For reasons unknown to me, SVM VMCBs contain a bit that enables or disables interception of the VMRUN instruction when executed inside a guest. Clearing this bit isn’t actually supported by hardware and results in an immediate VMEXIT, so the check in nested_vmcb_check_controls simply replicates this behavior.  When we race and bypass the check by repeatedly flipping the value of the INTERCEPT_VMRUN bit, we can end up in a situation where svm->nested.ctl contains a 0 in place of the INTERCEPT_VMRUN bit. To understand the impact we first need to see how nested vmexit’s are handled in KVM:

The main SVM exit handler is the function handle_exit in arch/x86/kvm/svm.c, which is called whenever a VMexit occurs. When KVM is running a nested guest, it first has to check if the exit should be handled by itself or the L1 hypervisor. To do this it calls the function nested_svm_exit_handled (5) which will return NESTED_EXIT_DONE if the vmexit will be handled by the L1 hypervisor and no further processing by the L0 hypervisor is needed:

 static int handle_exit(struct kvm_vcpu *vcpu, fastpath_t exit_fastpath)

{

        struct vcpu_svm *svm = to_svm(vcpu);

        struct kvm_run *kvm_run = vcpu->run;

        u32 exit_code = svm->vmcb->control.exit_code;

         

        if (is_guest_mode(vcpu)) {

                int vmexit;

                trace_kvm_nested_vmexit(exit_code, vcpu, KVM_ISA_SVM);

                vmexit = nested_svm_exit_special(svm);

                if (vmexit == NESTED_EXIT_CONTINUE)

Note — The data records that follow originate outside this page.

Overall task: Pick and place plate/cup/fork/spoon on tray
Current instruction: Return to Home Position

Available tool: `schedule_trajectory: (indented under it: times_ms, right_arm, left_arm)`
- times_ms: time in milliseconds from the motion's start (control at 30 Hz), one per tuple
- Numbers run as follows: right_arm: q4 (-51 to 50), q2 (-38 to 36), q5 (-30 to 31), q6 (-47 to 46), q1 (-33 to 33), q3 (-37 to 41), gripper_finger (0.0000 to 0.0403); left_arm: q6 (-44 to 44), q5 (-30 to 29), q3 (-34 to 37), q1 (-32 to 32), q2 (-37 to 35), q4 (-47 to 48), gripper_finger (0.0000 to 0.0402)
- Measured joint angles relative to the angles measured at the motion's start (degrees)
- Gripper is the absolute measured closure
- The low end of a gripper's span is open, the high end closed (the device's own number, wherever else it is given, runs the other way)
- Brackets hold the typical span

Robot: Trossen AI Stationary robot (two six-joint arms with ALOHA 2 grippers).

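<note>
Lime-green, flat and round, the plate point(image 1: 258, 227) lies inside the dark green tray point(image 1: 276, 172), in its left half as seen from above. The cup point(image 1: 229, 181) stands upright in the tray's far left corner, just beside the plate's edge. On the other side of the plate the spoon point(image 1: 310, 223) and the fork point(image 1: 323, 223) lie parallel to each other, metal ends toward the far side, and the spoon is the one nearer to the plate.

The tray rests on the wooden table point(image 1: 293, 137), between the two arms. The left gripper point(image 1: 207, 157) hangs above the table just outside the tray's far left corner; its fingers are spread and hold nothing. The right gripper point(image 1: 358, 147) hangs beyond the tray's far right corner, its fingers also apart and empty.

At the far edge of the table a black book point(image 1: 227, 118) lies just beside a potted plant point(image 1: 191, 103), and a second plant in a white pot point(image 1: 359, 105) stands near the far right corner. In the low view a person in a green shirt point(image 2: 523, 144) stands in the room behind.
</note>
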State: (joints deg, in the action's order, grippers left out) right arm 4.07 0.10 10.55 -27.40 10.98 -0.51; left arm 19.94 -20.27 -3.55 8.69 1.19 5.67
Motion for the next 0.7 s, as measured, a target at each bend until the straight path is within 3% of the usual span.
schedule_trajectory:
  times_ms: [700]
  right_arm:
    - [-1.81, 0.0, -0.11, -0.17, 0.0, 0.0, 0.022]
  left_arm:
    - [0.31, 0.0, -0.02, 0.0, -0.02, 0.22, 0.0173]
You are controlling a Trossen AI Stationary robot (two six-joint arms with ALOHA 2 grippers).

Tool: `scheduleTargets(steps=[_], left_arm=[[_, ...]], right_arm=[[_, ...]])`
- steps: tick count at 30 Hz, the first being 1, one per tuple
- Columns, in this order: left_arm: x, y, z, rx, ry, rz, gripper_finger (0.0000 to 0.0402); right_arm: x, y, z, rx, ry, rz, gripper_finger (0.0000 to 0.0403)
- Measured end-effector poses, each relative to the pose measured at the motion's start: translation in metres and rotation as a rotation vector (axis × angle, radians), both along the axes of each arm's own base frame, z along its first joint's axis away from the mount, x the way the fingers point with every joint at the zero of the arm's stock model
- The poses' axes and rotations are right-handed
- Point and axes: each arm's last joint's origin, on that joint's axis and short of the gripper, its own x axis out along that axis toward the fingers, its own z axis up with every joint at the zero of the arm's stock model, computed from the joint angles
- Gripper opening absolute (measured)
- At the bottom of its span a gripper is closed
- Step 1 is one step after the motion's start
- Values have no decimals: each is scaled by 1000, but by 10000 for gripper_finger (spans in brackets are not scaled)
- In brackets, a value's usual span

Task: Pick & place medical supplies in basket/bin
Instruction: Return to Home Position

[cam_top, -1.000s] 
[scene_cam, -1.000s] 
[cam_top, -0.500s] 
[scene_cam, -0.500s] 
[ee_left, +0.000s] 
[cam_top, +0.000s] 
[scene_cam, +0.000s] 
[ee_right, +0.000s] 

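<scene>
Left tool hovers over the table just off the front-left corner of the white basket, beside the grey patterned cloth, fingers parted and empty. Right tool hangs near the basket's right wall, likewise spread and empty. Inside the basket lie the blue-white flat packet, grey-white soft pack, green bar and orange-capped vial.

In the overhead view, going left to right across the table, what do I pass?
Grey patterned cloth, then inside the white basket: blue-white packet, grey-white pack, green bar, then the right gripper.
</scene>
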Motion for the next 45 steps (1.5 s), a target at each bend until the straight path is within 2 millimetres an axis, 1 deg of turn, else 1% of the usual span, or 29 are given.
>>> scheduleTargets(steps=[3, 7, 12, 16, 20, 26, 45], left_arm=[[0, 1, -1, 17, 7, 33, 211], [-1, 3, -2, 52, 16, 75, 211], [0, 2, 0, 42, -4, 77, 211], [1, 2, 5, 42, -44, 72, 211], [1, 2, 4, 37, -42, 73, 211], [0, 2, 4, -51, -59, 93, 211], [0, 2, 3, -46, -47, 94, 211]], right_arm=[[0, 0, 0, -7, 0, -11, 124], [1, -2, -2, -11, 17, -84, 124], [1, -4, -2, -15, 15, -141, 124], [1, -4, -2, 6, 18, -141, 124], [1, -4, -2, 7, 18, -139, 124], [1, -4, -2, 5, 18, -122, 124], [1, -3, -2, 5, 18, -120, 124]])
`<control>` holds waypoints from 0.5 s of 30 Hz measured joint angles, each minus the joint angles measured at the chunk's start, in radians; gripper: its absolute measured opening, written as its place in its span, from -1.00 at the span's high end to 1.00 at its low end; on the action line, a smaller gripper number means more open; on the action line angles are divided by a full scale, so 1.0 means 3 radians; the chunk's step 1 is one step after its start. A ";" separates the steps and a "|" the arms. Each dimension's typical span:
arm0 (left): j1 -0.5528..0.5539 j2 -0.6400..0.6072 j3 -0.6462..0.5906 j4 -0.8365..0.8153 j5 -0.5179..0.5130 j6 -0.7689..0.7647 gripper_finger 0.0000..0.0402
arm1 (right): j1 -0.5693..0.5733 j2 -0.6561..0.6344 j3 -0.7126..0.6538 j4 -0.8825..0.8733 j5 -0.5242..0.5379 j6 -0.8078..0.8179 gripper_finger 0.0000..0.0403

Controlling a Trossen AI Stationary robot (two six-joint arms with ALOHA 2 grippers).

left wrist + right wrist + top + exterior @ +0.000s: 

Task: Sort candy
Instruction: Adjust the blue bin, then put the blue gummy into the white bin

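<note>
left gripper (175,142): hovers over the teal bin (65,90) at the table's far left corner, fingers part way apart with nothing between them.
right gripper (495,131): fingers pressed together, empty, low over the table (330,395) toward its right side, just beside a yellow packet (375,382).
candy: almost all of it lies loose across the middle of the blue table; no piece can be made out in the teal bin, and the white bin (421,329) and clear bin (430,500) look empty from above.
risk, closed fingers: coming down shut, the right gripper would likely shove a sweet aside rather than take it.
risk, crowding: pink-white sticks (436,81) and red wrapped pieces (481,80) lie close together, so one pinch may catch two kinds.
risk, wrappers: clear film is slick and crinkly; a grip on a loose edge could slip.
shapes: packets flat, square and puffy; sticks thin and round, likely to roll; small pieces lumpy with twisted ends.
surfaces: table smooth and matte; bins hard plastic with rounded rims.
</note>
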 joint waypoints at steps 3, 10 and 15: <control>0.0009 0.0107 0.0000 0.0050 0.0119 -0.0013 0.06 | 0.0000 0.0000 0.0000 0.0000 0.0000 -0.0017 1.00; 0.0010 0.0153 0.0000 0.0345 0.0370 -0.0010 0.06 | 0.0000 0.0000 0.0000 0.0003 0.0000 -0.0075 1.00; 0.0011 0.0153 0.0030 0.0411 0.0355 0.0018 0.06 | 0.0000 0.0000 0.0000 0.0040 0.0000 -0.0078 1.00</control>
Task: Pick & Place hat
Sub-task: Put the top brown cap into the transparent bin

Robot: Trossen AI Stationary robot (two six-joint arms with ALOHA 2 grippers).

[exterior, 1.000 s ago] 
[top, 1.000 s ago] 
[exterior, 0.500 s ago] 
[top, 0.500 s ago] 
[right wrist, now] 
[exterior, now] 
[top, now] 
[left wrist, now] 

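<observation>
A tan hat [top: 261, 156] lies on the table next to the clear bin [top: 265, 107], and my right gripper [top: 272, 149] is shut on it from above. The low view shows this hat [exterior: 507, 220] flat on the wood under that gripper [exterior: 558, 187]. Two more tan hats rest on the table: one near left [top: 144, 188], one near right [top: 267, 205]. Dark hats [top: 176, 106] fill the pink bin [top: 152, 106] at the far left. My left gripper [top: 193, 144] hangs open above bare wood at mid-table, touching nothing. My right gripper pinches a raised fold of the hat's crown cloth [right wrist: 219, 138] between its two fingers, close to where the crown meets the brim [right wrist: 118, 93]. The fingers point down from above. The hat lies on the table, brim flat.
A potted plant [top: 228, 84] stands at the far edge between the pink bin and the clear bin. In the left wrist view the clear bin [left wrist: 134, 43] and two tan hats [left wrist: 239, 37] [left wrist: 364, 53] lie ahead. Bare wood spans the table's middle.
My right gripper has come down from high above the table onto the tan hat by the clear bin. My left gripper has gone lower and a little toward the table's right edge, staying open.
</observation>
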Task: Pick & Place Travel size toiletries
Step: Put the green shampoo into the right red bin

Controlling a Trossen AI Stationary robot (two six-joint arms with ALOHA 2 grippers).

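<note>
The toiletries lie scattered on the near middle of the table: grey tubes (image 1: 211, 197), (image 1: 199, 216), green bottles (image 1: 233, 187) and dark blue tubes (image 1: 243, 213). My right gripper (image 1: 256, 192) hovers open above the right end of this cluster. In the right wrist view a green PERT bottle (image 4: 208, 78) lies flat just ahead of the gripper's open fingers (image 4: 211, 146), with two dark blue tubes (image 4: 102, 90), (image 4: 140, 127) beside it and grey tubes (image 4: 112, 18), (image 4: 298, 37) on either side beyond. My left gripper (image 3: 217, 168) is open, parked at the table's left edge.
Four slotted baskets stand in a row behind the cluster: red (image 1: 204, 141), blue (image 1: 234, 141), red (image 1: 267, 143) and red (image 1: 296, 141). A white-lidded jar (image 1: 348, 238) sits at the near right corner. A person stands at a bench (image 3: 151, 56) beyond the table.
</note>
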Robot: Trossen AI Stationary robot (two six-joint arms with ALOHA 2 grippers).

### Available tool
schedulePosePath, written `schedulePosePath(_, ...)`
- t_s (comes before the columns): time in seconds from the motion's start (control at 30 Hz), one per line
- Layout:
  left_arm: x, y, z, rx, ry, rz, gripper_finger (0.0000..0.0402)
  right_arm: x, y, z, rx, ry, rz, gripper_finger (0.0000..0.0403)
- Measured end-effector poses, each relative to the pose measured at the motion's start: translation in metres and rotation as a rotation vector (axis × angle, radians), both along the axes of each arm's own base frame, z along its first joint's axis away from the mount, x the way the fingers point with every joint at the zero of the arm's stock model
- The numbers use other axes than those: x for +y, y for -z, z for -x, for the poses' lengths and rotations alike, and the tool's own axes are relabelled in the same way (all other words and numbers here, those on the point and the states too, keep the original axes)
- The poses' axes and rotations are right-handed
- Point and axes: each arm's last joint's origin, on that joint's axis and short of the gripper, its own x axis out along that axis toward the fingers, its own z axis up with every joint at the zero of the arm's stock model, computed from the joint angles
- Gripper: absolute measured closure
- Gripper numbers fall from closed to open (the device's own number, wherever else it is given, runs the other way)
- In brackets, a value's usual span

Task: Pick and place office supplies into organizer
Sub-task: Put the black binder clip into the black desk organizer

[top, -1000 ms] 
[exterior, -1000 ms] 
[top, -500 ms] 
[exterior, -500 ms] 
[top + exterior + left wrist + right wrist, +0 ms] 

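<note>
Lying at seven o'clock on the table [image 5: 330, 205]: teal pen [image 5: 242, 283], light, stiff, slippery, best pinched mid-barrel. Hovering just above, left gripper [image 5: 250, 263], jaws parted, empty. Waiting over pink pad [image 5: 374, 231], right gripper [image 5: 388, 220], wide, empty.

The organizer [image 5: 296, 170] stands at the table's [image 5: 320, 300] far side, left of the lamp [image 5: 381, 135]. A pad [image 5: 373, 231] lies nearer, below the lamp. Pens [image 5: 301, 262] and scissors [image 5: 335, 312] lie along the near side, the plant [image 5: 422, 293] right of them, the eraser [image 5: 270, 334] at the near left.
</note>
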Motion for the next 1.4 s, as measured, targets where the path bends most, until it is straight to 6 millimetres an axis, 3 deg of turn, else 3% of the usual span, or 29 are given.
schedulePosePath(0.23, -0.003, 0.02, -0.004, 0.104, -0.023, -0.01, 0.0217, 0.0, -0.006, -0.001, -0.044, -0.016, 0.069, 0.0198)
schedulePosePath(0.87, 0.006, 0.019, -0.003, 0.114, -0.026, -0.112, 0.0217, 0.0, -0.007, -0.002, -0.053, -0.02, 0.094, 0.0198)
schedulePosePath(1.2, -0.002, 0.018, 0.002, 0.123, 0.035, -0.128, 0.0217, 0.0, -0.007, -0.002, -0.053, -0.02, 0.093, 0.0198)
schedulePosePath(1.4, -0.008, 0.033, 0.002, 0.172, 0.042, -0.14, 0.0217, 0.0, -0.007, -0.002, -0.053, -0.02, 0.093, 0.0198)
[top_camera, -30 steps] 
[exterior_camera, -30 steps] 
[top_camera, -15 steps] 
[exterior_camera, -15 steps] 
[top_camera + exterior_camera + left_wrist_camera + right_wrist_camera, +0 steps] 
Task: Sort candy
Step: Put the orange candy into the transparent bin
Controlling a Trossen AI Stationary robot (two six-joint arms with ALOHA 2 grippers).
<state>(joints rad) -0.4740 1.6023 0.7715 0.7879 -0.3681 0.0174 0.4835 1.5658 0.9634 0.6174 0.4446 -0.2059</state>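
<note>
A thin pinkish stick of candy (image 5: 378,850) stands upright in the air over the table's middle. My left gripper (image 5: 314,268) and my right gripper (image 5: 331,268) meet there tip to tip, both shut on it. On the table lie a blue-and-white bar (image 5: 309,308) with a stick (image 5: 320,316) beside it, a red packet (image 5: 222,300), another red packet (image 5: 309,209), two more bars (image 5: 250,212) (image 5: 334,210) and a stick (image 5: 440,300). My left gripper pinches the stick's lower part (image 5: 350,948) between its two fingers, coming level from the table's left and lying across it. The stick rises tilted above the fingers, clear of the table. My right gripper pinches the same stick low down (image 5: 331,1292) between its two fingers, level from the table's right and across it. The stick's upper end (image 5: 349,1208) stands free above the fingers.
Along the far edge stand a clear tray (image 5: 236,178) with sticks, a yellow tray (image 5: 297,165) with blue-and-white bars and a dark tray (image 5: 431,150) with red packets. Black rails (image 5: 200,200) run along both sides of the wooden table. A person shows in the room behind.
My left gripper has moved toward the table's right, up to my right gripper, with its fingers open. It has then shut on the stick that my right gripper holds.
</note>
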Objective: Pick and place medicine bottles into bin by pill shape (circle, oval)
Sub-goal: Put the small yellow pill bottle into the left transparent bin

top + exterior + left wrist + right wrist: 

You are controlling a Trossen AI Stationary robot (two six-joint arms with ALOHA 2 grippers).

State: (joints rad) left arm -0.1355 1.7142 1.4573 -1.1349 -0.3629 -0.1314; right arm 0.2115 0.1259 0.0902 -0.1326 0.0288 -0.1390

                        vmexit = nested_svm_exit_handled(svm); ** 5 **

                if (vmexit == NESTED_EXIT_DONE)

                        return 1;

        }

}

static int nested_svm_intercept(struct vcpu_svm *svm)

{

        // exit_code==INTERCEPT_VMRUN when the L2 guest executes vmrun

        u32 exit_code = svm->vmcb->control.exit_code;

        int vmexit = NESTED_EXIT_HOST;

        switch (exit_code) {

        case SVM_EXIT_MSR:

                vmexit = nested_svm_exit_handled_msr(svm);

                break;

        case SVM_EXIT_IOIO:

                vmexit = nested_svm_intercept_ioio(svm);

                break;

         

        default: {

                if (vmcb_is_intercept(&svm->nested.ctl, exit_code)) ** 7 **

                        vmexit = NESTED_EXIT_DONE;

        }

        }

        return vmexit;

}

int nested_svm_exit_handled(struct vcpu_svm *svm)

{

        int vmexit;

        vmexit = nested_svm_intercept(svm); ** 6 ** 

        if (vmexit == NESTED_EXIT_DONE)

                nested_svm_vmexit(svm); ** 8 **

        return vmexit;

}

nested_svm_exit_handled first calls nested_svm_intercept (6) to see if the exit should be handled. When we trigger an exit by executing VMRUN in a L2 guest, the default case is executed (7) to see if the INTERCEPT_VMRUN bit in svm->nested.ctl is set. Normally, this should always be the case and the function returns NESTED_EXIT_DONE to trigger a nested VM exit from L2 to L1 and to let the L1 hypervisor handle the exit (8). (This way KVM supports infinite nesting of hypervisors).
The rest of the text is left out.